En su análisis sobre la violencia en el Quindío, coloca la relación de flores y frutos del café como base estructural de ese fenómeno: “las tensiones del nexo de la gente con su ámbito contribuían a explicar la coincidencia entre altas tazas (sic) de homicidio y los períodos de recolección del café. La posición del área con respecto al Ecuador, el suelo, las lluvias y el brillo solar confluyen en la fijación de los límites de cosechas y traviesas y, por lo tanto, en los auges y caídas de la fuerza laboral migrante. Las cosechas no sólo son las épocas de mayor densidad poblacional, sino momentos en que una parte del arbusto ostenta al mismo tiempo cerezas rojas y flores a la espera de ser fertilizadas” (subrayado mío).
“Hasta aquí lo que podría determinar la ‘estructura’. Lo ‘agencial’ comienza cuando el capataz empieza a ejercer su autoridad para que en su vía hacia las pepas maduras, el ‘chapolero’ no dañe las flores nuevas y afecte la siguiente cosecha. Esta presión puede tener lugar bajo lluvias torrenciales que para nada le ayudan en la labor cuidadosa y, por lo tanto, continúan abonando el terreno para las explosiones de ira que pueden tener lugar el sábado en la noche, cuando en las cantinas de la zona de tolerancia, los recogedores compiten por las prostitutas al calor de los aguardientes” (Observatorio..., pp. 17-18, subrayados míos). Sobran los comentarios ante la obviedad de los planteamientos. Sólo queda preguntarse por qué no sucedía lo mismo en las demás zonas cafeteras del país.

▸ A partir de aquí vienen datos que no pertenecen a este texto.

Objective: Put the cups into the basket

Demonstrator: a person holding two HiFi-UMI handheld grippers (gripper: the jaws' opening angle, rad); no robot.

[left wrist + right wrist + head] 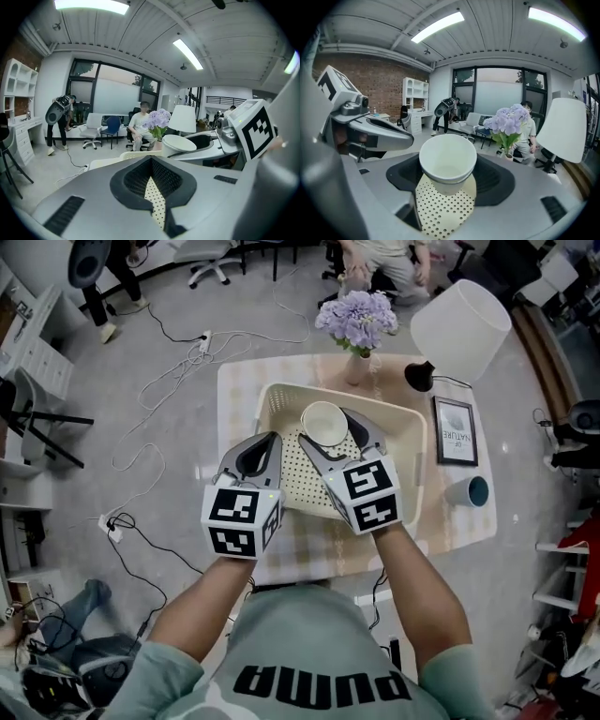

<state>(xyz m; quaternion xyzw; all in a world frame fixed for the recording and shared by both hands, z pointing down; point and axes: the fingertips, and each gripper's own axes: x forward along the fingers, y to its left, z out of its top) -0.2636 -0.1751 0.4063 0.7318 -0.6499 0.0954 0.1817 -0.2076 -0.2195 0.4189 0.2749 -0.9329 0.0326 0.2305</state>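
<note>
Right gripper: jaws spread wide and clamped on the sides of a white cup. The cup is upright with its mouth up, held off the floor of the basket at the centre of the head view. The perforated basket floor shows directly beneath the cup in the right gripper view.

Left gripper: jaws drawn together at the tips, nothing between them. It is positioned just left of the right gripper, over the left part of the basket. A thin wedge of the basket floor is visible through its pads.

The basket is cream-coloured and sits in the middle of a small table with a checked cloth. A second cup, dark blue inside, stands on the table to the right of the basket, well apart from both grippers.

Along the top edge of the table are a vase of purple flowers and a white lamp. A framed picture lies at the right, between the lamp and the second cup.
</note>
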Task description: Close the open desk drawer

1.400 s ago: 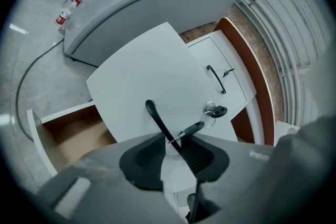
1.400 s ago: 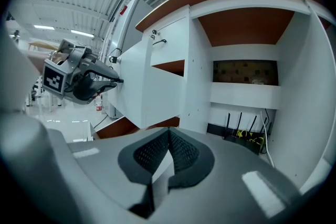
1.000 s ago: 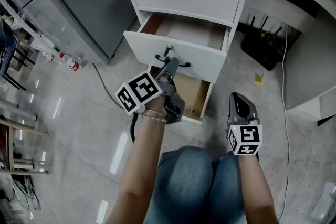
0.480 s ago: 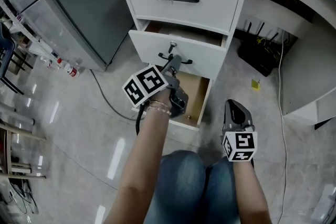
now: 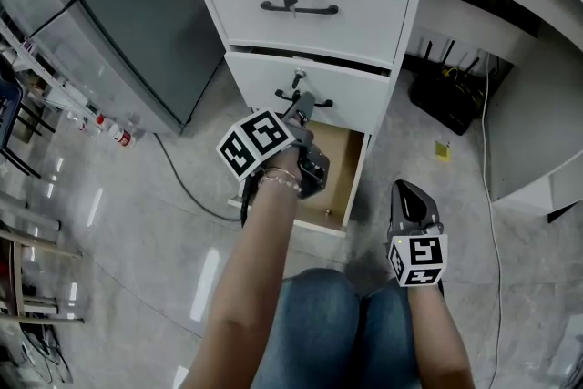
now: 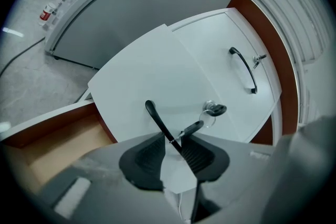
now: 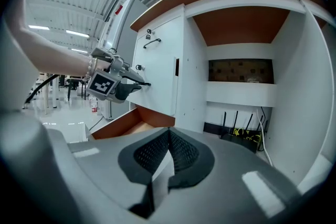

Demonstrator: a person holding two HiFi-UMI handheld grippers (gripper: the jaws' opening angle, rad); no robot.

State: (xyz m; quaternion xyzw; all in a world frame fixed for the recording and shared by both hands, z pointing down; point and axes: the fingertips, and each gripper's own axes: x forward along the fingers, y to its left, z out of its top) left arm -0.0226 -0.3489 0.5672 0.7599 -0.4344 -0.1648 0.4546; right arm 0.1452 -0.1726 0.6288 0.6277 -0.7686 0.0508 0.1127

Todo esto lo va conduciendo poco a poco hasta llegar a exabruptos como este: “es tentador establecer analogías entre la conducta de dos canes [que se muestran los colmillos para mencionar una pelea en la comunicación icónica. L.G.V.] y la forma como, por lo general, en Colombia los grupos armados escalan sus operaciones militares a manera de prólogo para las negociaciones de paz” (Observatorio..., p. 65).
O como este otro: “allí [en el Pacífico. L.G.V.] las ruedas tienden a enterrarse, a oxidarse y a podrirse. Si la gente las desecha, no es porque sea bruta, sino por el peso de las restricciones ambientales” (“La ensenada de Tumaco: Invisibilidad, incertidumbre e innovación”, América Negra, No. 1, p. 98, subrayado mío).
No me queda duda de que, hoy como ayer, racismo y determinismo siempre van unidos, aunque se trate, esta vez, de un racismo silvestre y un determinismo domesticado.